Of course, there is a tremendous upside to Generative AI, especially when it comes to research in fields like medicine and health care. Earlier this year, Cleveland Clinic and IBM unveiled the first deployment of an onsite, private sector IBM-managed quantum computer, the first quantum computer in the world to be uniquely dedicated to health care research to help accelerate biomedical discoveries through the Clinic and IBM’s Discovery Accelerator.
“Quantum computers are simply a different approach to computation in general,” says Dr. Lara Jehi, chief research information officer at Cleveland Clinic. “AI is solving all kinds of problems for humanity and the masses, but there are certain problems AI is having some trouble with — either it can’t solve the problem accurately or sometimes it is accurate but it needs so much data that it is not practical for us to integrate the outcomes into a real life situation.
“In situations where AI is not accurate enough or it needs so much information to make it too difficult to do its job, this is where quantum computing comes in. It takes what AI has done, but it takes it to the next level.”
Of the 40 advanced projects in the Clinic’s Discovery Accelerator program, which employs both high-performance computing and AI, a total of 14 are being developed using the new quantum computer.
As one of the leading health care organizations in the world, the Cleveland Clinic is not about to take Generative AI’s or any computer’s word on anything it might produce. And it has very good reason to test all of the results.
Researchers at Long Island University posed 39 medication-related queries to a free version of ChatGPT, all of which were real questions from the university’s College of Pharmacy drug information service. The software’s answers were then compared with responses written and reviewed by trained pharmacists.

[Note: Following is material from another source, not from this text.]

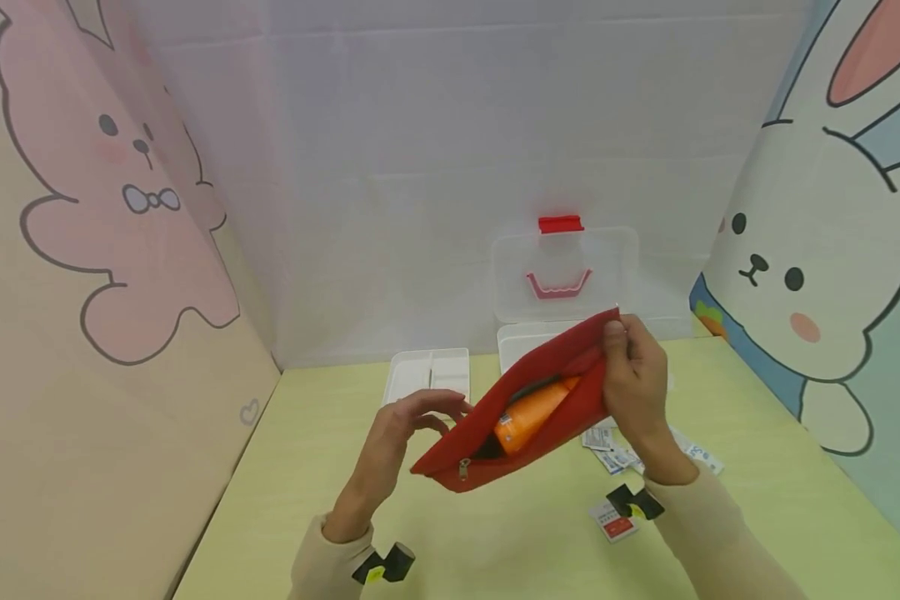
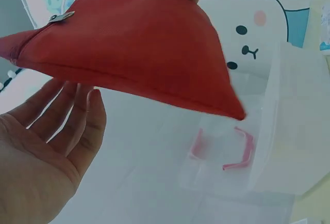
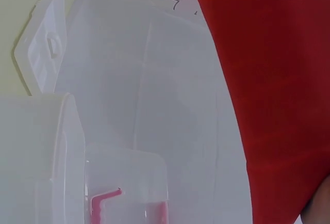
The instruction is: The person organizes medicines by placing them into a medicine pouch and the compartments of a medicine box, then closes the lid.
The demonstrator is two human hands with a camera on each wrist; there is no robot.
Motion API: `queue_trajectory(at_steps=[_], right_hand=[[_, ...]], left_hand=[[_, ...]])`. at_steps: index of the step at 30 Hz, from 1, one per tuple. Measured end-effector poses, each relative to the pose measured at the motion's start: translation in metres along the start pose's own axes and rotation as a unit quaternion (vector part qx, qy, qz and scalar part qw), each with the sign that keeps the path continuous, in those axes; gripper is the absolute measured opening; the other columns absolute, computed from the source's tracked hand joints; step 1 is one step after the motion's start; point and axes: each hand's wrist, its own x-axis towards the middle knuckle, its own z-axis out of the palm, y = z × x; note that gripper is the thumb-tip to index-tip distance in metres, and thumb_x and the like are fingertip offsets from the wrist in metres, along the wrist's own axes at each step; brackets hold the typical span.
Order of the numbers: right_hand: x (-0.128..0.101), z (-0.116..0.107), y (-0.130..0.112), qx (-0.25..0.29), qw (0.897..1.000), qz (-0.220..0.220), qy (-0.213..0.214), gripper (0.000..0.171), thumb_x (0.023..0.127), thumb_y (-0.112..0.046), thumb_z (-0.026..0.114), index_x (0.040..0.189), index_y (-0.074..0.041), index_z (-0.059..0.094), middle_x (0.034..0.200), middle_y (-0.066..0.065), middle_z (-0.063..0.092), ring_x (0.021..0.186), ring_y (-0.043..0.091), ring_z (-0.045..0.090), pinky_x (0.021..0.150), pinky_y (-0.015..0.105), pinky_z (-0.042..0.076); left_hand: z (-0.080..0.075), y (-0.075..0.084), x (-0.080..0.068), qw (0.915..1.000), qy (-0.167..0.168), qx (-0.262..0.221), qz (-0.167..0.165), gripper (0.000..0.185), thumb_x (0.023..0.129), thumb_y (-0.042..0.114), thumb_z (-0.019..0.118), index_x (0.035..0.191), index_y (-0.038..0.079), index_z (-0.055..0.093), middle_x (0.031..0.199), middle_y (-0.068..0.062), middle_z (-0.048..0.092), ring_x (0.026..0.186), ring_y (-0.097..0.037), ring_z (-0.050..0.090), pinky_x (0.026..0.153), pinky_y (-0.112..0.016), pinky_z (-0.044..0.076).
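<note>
A red zip pouch (image 1: 570, 421) is held up above the table, tilted, its zipped mouth gaping. Inside lies an orange packet (image 1: 532, 412); the rest of the inside is hidden. My right hand (image 1: 637, 383) grips the pouch's upper right end, thumb on the near side. At the lower left, my left hand (image 1: 401, 433) has its fingers loosely extended behind the pouch. In the left wrist view those fingers (image 2: 93, 126) reach up to the pouch's lower edge; whether they touch it I cannot tell. The right wrist view shows mostly red cloth (image 3: 278, 79).
Behind the pouch stands a white box (image 1: 513, 342) with its clear lid (image 1: 510, 267) raised against the back wall. Left of it lies a white divided tray (image 1: 450, 367). Several small packets (image 1: 607, 446) and a small red-and-white box (image 1: 615, 523) lie on the table's right side.
</note>
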Motion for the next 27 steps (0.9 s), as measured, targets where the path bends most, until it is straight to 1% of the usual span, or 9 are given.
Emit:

The study found that ChatGPT provided accurate responses to only about 10 of the questions, or about a quarter of the total. For the other 29 prompts, the answers were incomplete or inaccurate, or they did not address the questions.
“But there are still benefits that Generative AI can bring to medicine,” says Roetzer. “It can transcribe all of the patient’s notes during an examination, allowing the doctor to interact with the patient in a more human way. It can compare that transcription to all of the latest research and recommend treatment suggestions to the doctor. AI could become a true medical assistant with an almost infinite knowledge of all the medical trials that are out there.”
And while some of that information may be incomplete or incorrect today, the technology is evolving almost daily. With AI being infused in just about every new technology in the near future, we are going to have to evolve and adapt quickly.
“This is the new electricity,” says Cintrifuse’s Blackshaw. “And we’re just starting to learn how to work the lights.